Exercise brief =>
Can you pull out each line of the data below that includes the word "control"?

::: Input for this task :::

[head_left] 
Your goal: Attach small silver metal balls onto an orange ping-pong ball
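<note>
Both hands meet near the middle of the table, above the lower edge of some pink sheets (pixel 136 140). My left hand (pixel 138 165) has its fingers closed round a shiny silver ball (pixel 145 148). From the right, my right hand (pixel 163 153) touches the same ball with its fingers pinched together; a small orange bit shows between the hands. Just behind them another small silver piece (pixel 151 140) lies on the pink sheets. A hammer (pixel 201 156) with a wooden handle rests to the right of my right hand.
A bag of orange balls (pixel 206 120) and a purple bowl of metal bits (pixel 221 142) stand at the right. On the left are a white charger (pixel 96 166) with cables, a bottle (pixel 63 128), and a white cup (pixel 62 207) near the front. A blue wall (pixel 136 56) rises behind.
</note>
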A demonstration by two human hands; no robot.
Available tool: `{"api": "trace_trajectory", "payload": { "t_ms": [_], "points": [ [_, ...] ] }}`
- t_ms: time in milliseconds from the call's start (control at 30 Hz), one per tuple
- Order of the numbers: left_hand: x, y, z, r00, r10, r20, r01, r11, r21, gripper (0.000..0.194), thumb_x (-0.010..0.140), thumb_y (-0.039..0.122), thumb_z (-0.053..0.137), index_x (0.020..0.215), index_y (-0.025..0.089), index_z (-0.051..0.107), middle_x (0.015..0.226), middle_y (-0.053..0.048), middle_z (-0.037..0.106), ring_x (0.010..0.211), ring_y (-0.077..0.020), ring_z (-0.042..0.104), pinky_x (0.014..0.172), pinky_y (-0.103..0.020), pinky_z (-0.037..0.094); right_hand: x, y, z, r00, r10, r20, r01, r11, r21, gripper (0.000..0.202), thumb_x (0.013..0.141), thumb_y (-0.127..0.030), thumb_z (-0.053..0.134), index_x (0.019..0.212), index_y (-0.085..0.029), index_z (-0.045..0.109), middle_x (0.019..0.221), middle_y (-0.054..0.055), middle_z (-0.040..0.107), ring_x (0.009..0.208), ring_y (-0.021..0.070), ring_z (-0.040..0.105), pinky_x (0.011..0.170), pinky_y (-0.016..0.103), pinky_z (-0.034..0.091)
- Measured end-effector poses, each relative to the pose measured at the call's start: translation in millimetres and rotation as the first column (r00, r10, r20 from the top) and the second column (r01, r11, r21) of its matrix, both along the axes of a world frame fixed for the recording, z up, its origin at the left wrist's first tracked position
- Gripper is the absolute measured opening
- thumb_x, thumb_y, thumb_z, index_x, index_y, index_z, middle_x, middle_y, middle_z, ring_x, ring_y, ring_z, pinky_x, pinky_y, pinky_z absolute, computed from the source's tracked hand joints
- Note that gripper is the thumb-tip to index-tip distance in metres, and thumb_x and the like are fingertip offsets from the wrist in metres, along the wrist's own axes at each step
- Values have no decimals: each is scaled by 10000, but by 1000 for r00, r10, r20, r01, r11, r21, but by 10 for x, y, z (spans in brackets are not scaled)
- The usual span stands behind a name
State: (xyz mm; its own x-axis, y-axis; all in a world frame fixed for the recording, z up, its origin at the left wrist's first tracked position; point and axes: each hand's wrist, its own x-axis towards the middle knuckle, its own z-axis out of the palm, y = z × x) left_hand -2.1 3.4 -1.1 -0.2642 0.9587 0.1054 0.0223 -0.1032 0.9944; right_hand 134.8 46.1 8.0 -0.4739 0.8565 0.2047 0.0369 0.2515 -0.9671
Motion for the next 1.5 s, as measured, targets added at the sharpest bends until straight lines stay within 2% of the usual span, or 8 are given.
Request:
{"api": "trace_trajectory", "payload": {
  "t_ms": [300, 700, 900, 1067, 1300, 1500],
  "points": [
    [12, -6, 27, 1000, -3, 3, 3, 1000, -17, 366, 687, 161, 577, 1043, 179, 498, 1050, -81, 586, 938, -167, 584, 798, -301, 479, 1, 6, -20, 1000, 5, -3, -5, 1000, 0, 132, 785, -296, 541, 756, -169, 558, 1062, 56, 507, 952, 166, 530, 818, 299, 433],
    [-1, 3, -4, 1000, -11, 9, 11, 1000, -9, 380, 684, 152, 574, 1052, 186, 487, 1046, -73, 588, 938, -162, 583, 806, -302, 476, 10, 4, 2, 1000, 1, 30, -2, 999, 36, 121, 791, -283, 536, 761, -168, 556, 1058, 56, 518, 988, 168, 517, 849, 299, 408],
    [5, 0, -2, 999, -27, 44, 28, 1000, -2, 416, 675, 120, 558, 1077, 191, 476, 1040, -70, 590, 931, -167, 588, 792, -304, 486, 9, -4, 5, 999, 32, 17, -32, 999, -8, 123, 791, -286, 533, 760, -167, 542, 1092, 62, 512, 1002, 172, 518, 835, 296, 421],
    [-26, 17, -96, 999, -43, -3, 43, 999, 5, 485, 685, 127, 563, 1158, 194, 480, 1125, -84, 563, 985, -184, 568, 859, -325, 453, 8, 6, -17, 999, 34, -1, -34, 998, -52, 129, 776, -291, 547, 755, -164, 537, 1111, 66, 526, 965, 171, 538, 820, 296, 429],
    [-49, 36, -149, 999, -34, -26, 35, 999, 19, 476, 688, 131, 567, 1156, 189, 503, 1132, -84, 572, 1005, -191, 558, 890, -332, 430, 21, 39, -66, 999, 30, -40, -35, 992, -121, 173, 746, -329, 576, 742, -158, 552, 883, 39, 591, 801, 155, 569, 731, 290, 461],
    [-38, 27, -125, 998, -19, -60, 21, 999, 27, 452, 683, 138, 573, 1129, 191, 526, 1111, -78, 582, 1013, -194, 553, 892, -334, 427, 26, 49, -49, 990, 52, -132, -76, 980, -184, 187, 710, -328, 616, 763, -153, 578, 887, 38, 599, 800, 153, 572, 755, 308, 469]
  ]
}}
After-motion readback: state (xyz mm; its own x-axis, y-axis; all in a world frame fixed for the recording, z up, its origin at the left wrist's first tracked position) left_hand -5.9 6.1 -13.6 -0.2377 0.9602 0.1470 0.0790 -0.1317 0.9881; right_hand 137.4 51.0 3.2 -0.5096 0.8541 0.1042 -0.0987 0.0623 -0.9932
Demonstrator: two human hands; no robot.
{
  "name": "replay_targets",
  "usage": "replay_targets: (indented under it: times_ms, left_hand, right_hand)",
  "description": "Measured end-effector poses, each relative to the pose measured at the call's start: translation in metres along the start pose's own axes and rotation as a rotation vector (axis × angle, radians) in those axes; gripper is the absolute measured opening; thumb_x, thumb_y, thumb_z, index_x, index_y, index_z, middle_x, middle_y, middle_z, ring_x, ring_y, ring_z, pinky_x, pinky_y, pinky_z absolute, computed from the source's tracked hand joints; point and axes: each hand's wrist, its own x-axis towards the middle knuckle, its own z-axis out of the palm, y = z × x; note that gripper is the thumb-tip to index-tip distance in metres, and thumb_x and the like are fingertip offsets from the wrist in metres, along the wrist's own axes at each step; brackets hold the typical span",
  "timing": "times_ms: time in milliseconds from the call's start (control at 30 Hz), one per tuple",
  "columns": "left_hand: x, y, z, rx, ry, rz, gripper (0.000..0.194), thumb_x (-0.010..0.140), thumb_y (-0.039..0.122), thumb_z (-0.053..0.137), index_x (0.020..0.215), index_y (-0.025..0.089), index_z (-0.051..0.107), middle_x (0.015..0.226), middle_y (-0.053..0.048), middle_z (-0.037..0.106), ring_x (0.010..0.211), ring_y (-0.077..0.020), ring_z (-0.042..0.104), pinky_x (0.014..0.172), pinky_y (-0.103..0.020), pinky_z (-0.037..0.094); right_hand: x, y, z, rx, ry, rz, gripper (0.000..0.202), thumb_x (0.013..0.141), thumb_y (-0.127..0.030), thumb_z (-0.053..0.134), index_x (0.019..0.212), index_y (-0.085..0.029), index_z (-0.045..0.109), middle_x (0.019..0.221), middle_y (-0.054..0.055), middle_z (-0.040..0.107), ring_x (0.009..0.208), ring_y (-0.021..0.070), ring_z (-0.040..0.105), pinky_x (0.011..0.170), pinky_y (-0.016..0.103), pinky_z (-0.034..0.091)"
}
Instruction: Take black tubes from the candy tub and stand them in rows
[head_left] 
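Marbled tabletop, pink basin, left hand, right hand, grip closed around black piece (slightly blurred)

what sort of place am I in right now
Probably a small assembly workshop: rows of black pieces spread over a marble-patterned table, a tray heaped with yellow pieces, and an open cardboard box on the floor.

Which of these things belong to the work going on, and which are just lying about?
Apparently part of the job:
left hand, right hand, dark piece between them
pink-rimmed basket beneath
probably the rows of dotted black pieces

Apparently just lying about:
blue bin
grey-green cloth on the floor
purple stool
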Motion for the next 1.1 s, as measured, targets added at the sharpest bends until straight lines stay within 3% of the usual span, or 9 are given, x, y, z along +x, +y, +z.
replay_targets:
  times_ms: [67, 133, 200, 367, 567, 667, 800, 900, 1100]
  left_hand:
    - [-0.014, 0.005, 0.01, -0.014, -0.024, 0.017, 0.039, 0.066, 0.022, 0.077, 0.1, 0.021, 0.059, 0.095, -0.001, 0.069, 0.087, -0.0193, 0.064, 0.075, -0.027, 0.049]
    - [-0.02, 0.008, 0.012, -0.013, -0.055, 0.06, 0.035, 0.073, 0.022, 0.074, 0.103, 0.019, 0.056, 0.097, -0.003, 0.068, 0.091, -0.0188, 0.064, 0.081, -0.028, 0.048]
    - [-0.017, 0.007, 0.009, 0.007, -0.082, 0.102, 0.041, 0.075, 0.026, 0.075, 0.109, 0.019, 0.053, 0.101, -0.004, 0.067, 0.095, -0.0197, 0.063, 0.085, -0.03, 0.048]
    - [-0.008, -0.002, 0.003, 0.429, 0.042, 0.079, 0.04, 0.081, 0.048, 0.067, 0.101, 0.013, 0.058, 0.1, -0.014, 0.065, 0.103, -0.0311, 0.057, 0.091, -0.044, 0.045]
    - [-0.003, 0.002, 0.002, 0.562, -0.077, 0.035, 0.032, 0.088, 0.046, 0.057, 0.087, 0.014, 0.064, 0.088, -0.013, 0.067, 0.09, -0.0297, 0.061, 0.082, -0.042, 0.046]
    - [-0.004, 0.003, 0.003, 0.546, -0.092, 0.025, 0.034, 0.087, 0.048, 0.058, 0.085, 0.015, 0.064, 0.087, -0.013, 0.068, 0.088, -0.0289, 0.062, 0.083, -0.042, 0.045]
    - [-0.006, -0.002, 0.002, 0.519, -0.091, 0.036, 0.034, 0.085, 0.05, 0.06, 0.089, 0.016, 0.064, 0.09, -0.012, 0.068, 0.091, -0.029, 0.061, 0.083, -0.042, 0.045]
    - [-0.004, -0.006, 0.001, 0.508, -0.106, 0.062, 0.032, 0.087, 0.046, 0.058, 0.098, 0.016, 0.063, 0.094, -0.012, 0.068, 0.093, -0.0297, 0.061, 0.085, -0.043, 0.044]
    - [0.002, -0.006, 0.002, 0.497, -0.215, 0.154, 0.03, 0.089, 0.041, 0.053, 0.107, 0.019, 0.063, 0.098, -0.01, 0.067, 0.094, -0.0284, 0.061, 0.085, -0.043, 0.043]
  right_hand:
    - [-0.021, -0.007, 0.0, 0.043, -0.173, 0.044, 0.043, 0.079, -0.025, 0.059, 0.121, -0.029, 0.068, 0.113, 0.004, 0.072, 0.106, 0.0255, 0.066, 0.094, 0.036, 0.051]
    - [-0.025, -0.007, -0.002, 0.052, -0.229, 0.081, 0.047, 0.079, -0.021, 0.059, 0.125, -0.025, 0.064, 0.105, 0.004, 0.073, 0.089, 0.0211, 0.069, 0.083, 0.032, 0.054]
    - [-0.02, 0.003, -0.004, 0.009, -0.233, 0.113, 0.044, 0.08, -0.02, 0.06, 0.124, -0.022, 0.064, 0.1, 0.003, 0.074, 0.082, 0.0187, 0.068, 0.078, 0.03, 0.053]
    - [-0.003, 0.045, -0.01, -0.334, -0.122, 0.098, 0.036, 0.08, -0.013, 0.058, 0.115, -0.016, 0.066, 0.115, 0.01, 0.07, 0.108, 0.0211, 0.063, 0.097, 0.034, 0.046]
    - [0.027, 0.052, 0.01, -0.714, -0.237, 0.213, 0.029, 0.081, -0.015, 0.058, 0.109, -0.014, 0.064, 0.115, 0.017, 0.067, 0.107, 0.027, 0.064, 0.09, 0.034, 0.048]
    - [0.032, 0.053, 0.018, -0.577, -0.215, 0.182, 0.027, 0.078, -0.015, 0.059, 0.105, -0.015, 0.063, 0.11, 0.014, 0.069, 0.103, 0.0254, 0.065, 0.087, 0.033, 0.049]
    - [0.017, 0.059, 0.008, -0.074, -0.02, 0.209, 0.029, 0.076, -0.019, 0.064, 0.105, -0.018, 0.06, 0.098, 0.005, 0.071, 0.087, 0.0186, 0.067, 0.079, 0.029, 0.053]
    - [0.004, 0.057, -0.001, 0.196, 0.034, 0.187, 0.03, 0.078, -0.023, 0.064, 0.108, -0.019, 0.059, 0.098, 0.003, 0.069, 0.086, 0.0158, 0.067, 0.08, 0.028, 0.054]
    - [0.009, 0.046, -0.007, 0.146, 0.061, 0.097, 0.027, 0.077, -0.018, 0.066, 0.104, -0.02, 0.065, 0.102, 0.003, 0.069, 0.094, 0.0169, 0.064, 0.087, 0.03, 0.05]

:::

Your solution =>
- t_ms: time in milliseconds from the call's start (control at 30 Hz), one per tuple
  "timing": "times_ms: time in milliseconds from the call's start (control at 30 Hz), one per tuple",

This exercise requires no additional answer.